Strutman, Lauren

Edited by Ann Chrissos

Dick Busch and Lauren Strutman met in 1993.  Dick lived in Chesterfield during his high school years in the early 1960s.  Lauren grew up in Ladue, but in the 1970s she spent some time riding her horse in Chesterfield.  The horse was stabled in the undeveloped area of western Chesterfield.

Dick and Lauren have separate architectural firms:  Dick Busch Architects and Lauren Strutman Architects.  They dreamed of someday owning a distinctive building with two front doors.  While Lauren served on the Chesterfield Historical Commission, she became aware of the historic Farmers State Bank of Chesterfield building and its need for restoration.  The building had been saved from demolition by the Historical Commission when the Baxter Road extension into the Chesterfield Valley was constructed.

Dick and Lauren were intrigued by the building’s two front doors.  They decided to purchase it in 1998 and called it “their engagement building.”  Lauren eventually restored it to its original glory.  Dick and Lauren were married in September of 2001 and held their wedding reception at Annie Gunn’s Restaurant in Chesterfield.

The Farmers State Bank of Chesterfield building has been the home of their two architectural firms since 1999.  It was named to the National Register of Historic Places in August of 1999.  It was built in 1914 and is now the oldest commercial structure in the City of Chesterfield.  Lauren’s restoration has won city, county, state and national awards.  Dick and Lauren were named Chesterfield’s Citizens of the year in 2001.  They purchased additional properties on Old Chesterfield Road.  Most of the homes on the south side of the street are now on the National Register of Historic Places.  Additionally, they have purchased and restored historic properties in Wildwood. These include the Ball Essen Farmstead and the Orrville Historic District.

Dick and Lauren reside at “Walnut Hill Farm,” the oldest home in Chesterfield not in Faust Park.  The original log sections of this house date from 1836.
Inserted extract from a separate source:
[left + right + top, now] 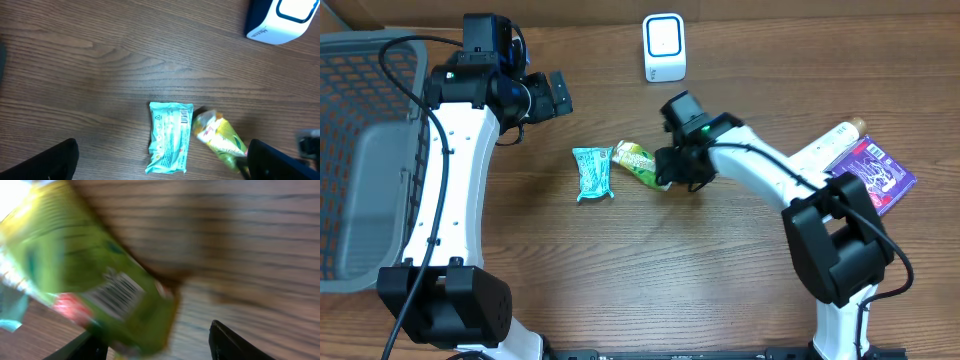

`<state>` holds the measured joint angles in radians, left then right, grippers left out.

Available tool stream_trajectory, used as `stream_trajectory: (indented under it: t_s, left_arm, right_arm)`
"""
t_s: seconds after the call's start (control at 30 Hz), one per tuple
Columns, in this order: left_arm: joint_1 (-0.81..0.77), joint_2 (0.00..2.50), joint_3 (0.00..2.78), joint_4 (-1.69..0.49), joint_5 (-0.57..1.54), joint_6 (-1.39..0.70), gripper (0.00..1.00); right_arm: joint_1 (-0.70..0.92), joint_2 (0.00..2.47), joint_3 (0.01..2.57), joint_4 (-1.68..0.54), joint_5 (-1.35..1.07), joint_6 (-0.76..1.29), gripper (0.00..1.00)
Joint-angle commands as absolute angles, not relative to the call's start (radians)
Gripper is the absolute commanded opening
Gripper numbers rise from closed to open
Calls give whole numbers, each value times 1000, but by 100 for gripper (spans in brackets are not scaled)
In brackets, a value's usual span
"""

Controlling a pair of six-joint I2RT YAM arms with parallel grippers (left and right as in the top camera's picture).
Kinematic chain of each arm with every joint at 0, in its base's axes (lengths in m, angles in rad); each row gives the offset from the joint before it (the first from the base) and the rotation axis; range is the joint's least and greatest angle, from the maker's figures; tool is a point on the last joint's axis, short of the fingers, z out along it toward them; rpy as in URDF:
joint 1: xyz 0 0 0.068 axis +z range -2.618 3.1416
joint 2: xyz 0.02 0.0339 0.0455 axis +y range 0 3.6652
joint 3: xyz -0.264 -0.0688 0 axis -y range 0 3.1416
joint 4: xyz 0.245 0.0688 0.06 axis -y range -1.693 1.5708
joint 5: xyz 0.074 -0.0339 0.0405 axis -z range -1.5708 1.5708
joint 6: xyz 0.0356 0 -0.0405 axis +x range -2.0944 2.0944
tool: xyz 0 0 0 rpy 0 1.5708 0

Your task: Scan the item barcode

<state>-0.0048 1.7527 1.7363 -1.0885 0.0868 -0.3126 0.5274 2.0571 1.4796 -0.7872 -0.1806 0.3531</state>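
- The green packet [636, 161] has its right end between the fingers of the right gripper [672, 174]; grip unclear.
- The left gripper [557, 95] is spread wide, empty.
- Only the right wrist view shows the barcode [116, 294].

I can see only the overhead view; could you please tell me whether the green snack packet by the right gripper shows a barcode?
Observer: Yes, the right wrist view shows a black-and-white barcode on the green snack packet, blurred but facing the camera.
Operator: Thank you. Is the right gripper shut on it?
Observer: No; bare wooden table shows between the packet and one finger.
Operator: And the flat teal plastic packet?
Observer: The left wrist view shows a second barcode along its edge nearest the green one.
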Motion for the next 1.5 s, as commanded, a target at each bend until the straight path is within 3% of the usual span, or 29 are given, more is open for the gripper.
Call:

Walnut Hill Farm was constructed in 1836.  The property on which the house is constructed traces its ownership back to Joseph LaPlante, who was granted the property to compensate for property he lost in the great earthquake of 1811 in New Madrid.  The owner of the property during the time of construction of the house was Ruben Long, the youngest son of Lawrence Long, Chesterfield’s earliest settler, for whom Long Road is named.  The house is located on the corner of Wilson Road and Walnut Hill Farm Drive.  Lauren Strutman and Eric Haug restored the house.  The photo shows the home before surrounding subdivisions were built.  Today on the right in the photo is Walnut Hill Subdivision, on the left is Chesterfield Lakes, and in the foreground is Baxter Crossing.  Courtesy of Milford Bland Seabaugh, Sr. family.

Source
Lauren Strutman emailed her recollections to Arland Stemme on 13 Sept 2007.